Friday, August 24, 2007

Crawler Basics & Challenges

The first step required to index HTML pages is to fetch all the pages to be indexed using a crawler. One way to collect URLs is to scan collected pages for hyperlinks (outlinks) to other pages that have not yet been indexed. Indeed crawling in this fashion might never halt. It is quite simple to write a basic crawler, but a great deal of engineering goes into industry-strength crawlers. The central functions of an industry-strength crawler is to fetch many pages at the same time, so as to overlap the delays involved in:-
  1. Resolving the hostname in the URL to an IP address using DNS
  2. Connecting a socket to the server and sending the request
  3. Receiving the requested page
Here are a few concerns that we will face while engineering a large scale crawler
  1. Since a a single page fetch may involve several seconds of network latency, it is essential to fetch many pages at the same time to utilize the network bandwidth available
  2. Many simultaneous fetches are possible only if the DNS lookup is streamlined to be highly concurrent, possibly replicated on a few DNS servers
  3. Multiprocessing and multithreading will cause overheads. This is rectified by explicitly coding the state for a fetch context in a data structure and by suing asynchronous sockets, which would not block the process or thread using it.
  4. Eliminate redundant URL fetches and avoid spider traps.

Tuesday, August 21, 2007

Creating a Search Engine

Hi I am doing my final year in Computer Science Engineering. So I and my friends thought creating a search engine might be a really kewl project for our final year and all... So we started going through the net for resources only to find out that many of the technology was industry oriented and not research oriented.

After some digging we were able to find some ACM papers on very specific sections in a search engine, but we quickly understood that for doing any new contribution to them we needed a good knowledge of the basics.

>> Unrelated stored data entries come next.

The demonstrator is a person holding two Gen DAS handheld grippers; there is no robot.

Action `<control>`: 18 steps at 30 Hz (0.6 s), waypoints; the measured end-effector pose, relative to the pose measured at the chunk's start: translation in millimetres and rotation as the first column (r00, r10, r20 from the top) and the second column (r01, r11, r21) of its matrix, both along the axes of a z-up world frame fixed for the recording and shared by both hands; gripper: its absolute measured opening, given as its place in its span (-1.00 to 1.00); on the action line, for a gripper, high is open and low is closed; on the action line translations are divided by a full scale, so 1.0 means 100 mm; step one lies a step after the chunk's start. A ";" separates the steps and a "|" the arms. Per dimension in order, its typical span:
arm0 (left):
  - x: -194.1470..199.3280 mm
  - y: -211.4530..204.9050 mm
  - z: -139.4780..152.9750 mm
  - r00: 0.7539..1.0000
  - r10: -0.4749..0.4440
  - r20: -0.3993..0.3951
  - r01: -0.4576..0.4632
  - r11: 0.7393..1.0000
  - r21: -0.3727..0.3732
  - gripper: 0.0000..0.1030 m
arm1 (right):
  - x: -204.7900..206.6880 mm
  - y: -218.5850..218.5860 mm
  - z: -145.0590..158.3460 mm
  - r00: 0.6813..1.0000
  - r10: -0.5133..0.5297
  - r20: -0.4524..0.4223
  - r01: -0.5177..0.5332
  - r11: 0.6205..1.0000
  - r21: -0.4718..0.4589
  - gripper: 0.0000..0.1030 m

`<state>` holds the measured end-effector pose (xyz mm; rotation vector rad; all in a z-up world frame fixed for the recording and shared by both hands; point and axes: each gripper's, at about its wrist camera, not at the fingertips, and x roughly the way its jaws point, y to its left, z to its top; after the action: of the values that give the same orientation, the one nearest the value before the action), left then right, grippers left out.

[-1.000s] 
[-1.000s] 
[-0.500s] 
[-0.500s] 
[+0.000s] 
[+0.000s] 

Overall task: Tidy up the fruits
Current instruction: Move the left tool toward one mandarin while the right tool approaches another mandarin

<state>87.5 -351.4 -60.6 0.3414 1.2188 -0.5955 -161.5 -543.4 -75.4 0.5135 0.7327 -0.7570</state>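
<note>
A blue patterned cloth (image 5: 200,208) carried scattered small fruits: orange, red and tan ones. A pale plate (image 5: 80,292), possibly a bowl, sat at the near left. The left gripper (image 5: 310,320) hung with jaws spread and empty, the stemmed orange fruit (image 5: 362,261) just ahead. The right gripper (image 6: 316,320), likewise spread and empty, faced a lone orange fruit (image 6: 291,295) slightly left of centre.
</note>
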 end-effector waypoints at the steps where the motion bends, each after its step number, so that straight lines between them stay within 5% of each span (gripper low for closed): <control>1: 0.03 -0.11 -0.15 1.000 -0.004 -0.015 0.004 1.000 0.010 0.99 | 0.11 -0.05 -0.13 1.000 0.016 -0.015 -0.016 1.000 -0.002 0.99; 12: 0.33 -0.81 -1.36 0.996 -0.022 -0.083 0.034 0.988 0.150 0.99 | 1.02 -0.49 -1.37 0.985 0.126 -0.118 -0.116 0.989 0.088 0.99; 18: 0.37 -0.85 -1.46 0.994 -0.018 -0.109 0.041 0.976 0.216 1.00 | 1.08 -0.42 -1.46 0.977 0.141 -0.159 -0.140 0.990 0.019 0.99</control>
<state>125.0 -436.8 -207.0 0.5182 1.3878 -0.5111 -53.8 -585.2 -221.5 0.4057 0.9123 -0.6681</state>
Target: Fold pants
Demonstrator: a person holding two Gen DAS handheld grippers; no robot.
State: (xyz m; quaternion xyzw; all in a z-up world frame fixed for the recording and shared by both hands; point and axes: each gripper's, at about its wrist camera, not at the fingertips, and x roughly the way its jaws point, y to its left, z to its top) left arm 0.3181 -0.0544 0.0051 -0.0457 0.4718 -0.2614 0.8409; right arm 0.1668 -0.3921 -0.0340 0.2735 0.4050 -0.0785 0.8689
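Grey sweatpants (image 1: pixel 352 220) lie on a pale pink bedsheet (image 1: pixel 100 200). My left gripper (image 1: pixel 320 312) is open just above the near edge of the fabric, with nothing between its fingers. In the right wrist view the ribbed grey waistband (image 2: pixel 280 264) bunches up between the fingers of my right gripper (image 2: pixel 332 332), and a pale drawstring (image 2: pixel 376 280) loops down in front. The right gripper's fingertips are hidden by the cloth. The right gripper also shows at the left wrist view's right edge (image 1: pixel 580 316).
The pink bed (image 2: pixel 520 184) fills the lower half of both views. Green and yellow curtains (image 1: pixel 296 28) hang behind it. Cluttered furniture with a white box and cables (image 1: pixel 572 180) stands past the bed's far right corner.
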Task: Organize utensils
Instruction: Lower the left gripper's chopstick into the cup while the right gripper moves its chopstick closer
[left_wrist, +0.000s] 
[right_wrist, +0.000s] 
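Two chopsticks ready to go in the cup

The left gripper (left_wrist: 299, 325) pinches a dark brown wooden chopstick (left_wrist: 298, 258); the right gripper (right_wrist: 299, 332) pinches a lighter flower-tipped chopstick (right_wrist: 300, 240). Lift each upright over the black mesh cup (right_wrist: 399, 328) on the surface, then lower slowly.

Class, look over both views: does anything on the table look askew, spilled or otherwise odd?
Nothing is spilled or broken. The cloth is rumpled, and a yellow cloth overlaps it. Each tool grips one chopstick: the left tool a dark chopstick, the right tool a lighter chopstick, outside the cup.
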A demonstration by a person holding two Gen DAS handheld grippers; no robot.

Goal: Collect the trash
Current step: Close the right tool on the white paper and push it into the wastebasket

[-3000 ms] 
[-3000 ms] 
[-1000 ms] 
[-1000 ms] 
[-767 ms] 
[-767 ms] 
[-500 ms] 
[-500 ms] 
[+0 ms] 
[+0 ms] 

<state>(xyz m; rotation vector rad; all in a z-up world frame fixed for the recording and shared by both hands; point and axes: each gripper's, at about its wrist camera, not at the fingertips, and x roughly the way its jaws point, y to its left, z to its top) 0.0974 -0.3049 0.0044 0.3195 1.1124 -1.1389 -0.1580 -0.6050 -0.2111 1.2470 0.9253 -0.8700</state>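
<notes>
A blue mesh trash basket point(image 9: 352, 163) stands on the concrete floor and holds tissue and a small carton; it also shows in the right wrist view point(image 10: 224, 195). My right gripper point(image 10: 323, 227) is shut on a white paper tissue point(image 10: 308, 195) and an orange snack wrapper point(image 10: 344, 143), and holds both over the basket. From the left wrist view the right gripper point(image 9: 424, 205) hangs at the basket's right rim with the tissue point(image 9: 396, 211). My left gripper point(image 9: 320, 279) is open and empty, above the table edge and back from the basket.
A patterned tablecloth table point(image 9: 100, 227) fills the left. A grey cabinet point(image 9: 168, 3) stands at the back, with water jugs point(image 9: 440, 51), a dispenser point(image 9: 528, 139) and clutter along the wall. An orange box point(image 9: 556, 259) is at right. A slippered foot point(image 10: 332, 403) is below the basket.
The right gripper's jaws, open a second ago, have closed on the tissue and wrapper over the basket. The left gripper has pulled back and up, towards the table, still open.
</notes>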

The first and most complete work published in this region was the paper by Sergey Brin and Lawrence Page, the first generation google search engine. Really it wasn't very inspiring actually it made us realize that the whole stuff was one complex piece of code .. seemed quite impossible actually to make a full scale search which was efficient and all. Well we'll see about that later. Wish us best of luck ... we would really need it ....